# WORK REQUIRED
Beginning with the line below that contains "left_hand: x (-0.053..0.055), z" and ending with the line that contains "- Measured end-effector", copy every line exactly. Copy nothing else.

# SUPPLIED INFORMATION
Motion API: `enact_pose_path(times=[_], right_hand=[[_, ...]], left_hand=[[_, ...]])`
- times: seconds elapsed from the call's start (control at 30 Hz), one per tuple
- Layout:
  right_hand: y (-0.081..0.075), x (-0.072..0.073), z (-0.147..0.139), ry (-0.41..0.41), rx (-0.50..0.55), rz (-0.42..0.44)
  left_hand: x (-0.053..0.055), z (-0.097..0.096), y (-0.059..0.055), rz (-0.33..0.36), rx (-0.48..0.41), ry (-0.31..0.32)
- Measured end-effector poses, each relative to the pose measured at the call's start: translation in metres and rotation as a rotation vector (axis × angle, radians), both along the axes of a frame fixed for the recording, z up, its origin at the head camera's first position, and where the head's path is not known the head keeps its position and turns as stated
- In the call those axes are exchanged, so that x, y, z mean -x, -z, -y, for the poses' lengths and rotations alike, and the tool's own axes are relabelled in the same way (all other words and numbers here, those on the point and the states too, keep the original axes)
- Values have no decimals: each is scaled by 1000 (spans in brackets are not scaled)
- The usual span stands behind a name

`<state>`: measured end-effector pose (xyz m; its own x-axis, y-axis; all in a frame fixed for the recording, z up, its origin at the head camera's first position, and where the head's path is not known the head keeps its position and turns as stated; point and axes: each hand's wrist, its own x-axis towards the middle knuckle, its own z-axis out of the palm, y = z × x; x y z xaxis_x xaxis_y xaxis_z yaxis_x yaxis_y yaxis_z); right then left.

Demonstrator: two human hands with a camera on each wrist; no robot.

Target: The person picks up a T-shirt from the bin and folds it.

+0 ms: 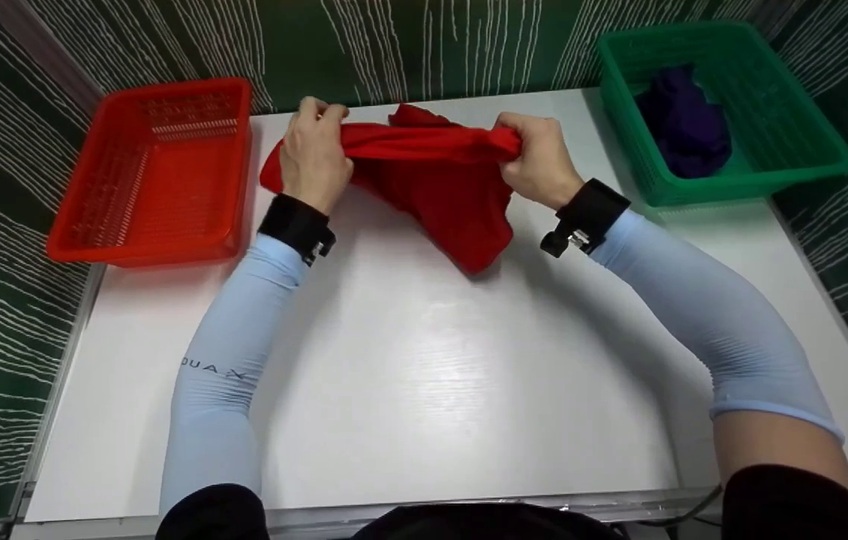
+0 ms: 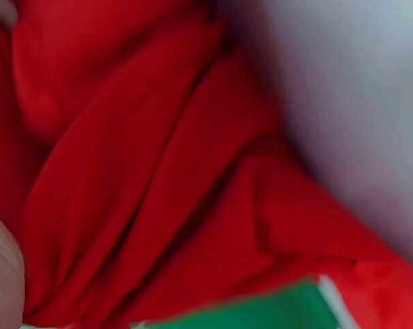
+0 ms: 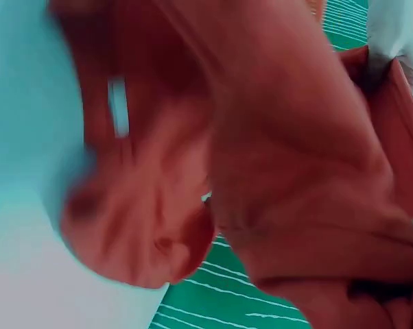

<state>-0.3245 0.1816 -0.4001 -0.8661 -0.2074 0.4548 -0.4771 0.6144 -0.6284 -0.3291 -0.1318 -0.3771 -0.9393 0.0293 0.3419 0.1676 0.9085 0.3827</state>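
A rumpled red cloth (image 1: 461, 202) stretches between both hands above the far half of the white table. My left hand (image 1: 315, 154) grips its left end, fingers curled over the top edge. At the other end, my right hand (image 1: 542, 161) holds a bunched corner in its curled fingers. Between them the upper edge runs nearly level, while a pointed flap hangs down toward the tabletop. Loose folds of the cloth (image 2: 158, 171) fill most of the left wrist view. Seen from the right wrist, the cloth (image 3: 289, 157) hangs in broad, blurred folds.
On the left stands a red plastic basket (image 1: 233, 202), close to the left hand. A green basket (image 1: 758, 191) at the back right contains a crumpled purple cloth (image 1: 687, 124). Behind the white table (image 1: 439, 397) rises a dark green wall with white lines (image 1: 461, 52).
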Motion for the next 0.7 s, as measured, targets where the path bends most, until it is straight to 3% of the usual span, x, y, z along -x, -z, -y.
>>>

# WRITTEN ANSWER
  left_hand: x (-0.053..0.055), z (-0.097..0.096), y (-0.059..0.055), rz (-0.33..0.36), rx (-0.48..0.41), ry (-0.31..0.32)
- Measured end-effector poses, each relative to the pose measured at the call's start: translation in metres and rotation as a rotation vector (axis × angle, radians), both along the axes of a frame fixed for the recording, z up, its origin at the head camera's first position, and where the head's path is not known the head keeps its position and turns as stated

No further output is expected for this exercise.